Outro importante instrumento na luta por dignidade e reconhecimento profissional está em fase de elaboração pela Organização Internacional do Trabalho (OIT), que em 2010 deve apresentar uma convenção sobre trabalho doméstico, a exemplo de inúmeras convenções da OIT, como a 182 que trata da proibição das piores formas de trabalho infantil e ação imediata para sua eliminação.
“A Direção da Contracs quando esteve reunida em março de 2009, deliberou que a entidade e os sindicatos filiados de trabalhadoras domésticas vão buscar participar de todos os espaços de discussão da Convenção da OIT sobre trabalho doméstico, a fim de contribuir com essa importante ferramenta de luta”, afirma Lucilene Binsfeld.
Desafios - Permanecem como desafios para toda a sociedade garantir às trabalhadoras domésticas direitos como: horas extras, FGTS obrigatório, seguro-desemprego, salário-família, seguro por acidente de trabalho e adicional noturno.

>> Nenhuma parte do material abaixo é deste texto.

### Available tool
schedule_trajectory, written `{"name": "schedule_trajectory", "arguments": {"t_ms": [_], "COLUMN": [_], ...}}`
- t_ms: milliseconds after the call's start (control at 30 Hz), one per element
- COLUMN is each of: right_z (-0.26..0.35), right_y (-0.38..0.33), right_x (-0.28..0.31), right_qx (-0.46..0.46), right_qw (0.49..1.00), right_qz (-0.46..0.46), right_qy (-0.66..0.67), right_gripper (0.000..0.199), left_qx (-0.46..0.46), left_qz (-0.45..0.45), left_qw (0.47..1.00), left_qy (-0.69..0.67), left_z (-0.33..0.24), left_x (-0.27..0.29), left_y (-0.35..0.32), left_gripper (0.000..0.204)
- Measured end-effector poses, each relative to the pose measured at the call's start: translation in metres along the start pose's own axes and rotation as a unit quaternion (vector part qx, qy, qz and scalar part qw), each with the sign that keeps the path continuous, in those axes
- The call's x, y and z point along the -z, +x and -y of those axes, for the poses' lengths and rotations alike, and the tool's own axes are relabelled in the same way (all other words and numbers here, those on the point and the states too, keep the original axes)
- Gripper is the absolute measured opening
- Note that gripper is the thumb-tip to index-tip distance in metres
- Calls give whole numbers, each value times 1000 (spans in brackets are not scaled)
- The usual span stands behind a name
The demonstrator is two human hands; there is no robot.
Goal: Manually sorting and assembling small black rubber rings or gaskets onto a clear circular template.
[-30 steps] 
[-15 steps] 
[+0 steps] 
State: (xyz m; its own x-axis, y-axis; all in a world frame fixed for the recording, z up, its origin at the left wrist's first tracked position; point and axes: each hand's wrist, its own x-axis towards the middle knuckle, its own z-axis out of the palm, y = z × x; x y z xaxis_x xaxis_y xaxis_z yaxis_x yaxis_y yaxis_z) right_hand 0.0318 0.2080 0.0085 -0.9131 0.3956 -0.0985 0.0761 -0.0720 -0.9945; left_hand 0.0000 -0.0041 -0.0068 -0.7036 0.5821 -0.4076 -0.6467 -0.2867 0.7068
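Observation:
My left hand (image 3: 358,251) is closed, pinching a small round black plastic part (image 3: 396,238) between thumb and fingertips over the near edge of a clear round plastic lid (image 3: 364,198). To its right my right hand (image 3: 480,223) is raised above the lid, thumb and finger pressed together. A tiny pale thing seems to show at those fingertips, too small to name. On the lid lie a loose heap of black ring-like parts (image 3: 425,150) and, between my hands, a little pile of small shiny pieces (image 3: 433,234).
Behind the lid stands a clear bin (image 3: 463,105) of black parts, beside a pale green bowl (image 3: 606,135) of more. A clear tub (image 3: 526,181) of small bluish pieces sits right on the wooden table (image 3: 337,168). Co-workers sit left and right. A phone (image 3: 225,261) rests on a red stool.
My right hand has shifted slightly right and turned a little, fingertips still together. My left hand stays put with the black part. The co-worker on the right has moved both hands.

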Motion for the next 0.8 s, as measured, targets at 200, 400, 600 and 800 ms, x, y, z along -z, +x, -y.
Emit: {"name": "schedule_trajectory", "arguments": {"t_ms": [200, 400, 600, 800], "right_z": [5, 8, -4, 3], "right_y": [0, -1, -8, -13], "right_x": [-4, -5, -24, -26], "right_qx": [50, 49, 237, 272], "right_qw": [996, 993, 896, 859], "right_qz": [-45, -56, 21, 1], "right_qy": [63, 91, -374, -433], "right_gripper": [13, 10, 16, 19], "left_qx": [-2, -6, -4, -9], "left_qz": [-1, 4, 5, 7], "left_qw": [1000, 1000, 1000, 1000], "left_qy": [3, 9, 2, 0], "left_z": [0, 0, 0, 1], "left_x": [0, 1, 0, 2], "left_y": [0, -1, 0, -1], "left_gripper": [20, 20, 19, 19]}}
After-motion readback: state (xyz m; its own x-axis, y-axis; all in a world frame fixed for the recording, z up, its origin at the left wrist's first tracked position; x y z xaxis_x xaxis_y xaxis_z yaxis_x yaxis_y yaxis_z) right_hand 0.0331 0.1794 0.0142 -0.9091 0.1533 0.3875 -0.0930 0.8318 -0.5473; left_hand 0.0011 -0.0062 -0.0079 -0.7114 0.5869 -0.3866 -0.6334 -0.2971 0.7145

“Entre avanços e contratempos, esperamos para breve o reconhecimento e a valorização integral do trabalho doméstico no Brasil. Afinal, são 6,7 milhões de trabalhadoras ansiosas por justiça”, lembra Regina Teodoro.
Por que 27 de abril?
O dia 27 de abril é considerado o Dia Nacional das Empregadas Domésticas por ser o dia de Santa Zita.
Zita nasceu em 1218 na Itália e devido a sua origem humilde e camponesa, aos 12 anos começou a trabalhar como empregada doméstica, trabalhando para a mesma família por várias décadas.
Generosa com as esmolas aos pobres que batiam à casa dos Fatinelli, nome da família de seus patrões, tirava do seu próprio salário para ajudar aos necessitados.
Após um período de humilhações por parte dos Fatinelli, estes lhe confiaram a direção da casa. Conta-se que uma de suas colegas, com ciúmes, certa vez acusou-a por oferecer esmolas aos pobres.
Surpreendida enquanto saía de casa com o avental cheio de alimentos para visitar uma família necessitada, respondeu ao patrão que levava flores e folhagens. Ao verificarem o que ia no avental, só encontraram flores.
Zita morreu em 27 de abril de 1278. O Papa Pio XII proclamou-a padroeira das Empregadas Domésticas.
Poesia da companheira Ione Santana de Oliveira,
Secretária de Política de Promoção da Igualdade Racial da Contracs e diretora da Federação Nacional das Trabalhadoras Domésticas - BA
“Quando éramos crianças nossos direitos foram negados
Mas agora com as lutas dos sindicatos aos poucos estão sendo conquistados.
Me buscaram no interior com promessas de brincar e estudar
Quando cheguei aqui me entregaram uma criança para cuidar.
Vim do interior visando o futuro na residência do empregador
Vivenciei o trabalho duro.
Trabalhamos o dia todo organizando sem parar
A noite chega e não consigo descansar
Em um quartinho de despensa, onde todos os objetos ficam lá.
O sol nasceu para todos e nem posso apreciar
Com a dupla jornada de trabalho nem o meu filho eu posso educar.
O sol nasce para todos, mas não posso apreciar
O relógio desperta: tá na hora de acordar.